Every line in the records below with the string "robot" needs to be copied out.
——————
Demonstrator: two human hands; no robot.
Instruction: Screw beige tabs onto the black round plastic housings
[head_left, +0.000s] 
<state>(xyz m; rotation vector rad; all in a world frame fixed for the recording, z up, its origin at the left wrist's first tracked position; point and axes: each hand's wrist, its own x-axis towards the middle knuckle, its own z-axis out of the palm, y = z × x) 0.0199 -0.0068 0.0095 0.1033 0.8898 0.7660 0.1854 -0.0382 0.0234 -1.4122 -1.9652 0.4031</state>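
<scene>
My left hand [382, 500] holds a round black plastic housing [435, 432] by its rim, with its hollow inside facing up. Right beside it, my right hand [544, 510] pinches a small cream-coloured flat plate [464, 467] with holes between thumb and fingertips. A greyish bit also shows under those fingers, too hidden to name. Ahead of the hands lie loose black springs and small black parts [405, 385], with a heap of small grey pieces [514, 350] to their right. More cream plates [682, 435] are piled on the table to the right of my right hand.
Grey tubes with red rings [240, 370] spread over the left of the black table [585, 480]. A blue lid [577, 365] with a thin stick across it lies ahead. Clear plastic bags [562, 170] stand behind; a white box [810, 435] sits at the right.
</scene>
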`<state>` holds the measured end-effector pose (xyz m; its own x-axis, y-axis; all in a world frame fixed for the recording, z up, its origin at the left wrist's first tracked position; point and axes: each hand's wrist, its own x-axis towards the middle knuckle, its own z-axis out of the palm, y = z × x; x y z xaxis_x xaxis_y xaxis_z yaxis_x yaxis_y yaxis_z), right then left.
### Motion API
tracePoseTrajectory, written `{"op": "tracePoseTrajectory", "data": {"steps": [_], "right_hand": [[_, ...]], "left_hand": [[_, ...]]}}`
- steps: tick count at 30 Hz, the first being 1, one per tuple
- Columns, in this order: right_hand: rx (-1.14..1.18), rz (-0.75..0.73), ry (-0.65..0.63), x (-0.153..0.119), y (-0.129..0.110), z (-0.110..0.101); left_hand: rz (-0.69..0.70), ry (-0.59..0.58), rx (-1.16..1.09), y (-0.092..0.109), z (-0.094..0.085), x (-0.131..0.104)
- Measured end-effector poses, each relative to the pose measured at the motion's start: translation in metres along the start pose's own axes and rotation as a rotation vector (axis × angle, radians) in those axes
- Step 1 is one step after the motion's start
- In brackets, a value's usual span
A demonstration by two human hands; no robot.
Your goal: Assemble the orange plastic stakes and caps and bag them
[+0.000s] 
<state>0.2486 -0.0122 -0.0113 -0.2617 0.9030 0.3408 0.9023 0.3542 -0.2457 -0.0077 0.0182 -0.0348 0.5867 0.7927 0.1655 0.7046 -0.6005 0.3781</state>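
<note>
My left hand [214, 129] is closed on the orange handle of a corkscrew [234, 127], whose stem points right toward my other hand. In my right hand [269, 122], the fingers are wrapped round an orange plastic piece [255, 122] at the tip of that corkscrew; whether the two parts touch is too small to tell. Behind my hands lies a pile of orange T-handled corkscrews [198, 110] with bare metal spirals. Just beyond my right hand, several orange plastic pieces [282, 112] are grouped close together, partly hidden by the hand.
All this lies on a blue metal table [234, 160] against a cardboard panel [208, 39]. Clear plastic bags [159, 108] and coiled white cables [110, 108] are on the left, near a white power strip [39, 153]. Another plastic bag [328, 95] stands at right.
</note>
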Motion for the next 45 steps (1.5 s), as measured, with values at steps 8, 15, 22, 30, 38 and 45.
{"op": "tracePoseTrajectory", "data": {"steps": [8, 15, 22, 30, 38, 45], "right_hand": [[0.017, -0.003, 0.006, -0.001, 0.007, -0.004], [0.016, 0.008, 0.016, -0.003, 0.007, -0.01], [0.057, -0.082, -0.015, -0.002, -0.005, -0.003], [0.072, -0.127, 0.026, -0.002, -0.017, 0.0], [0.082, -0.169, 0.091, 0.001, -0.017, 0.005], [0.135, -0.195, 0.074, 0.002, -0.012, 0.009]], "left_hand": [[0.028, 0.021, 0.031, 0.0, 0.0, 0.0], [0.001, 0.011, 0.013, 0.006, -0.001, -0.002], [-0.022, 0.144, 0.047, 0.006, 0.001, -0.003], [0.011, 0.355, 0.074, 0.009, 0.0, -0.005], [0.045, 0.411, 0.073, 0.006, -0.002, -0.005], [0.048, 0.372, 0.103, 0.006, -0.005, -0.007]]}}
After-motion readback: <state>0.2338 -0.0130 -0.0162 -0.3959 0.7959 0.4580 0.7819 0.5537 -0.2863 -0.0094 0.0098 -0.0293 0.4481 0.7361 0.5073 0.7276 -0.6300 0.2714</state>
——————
COMPLETED EXERCISE →
Demonstrator: two human hands; no robot.
A demonstration by two human hands; no robot.

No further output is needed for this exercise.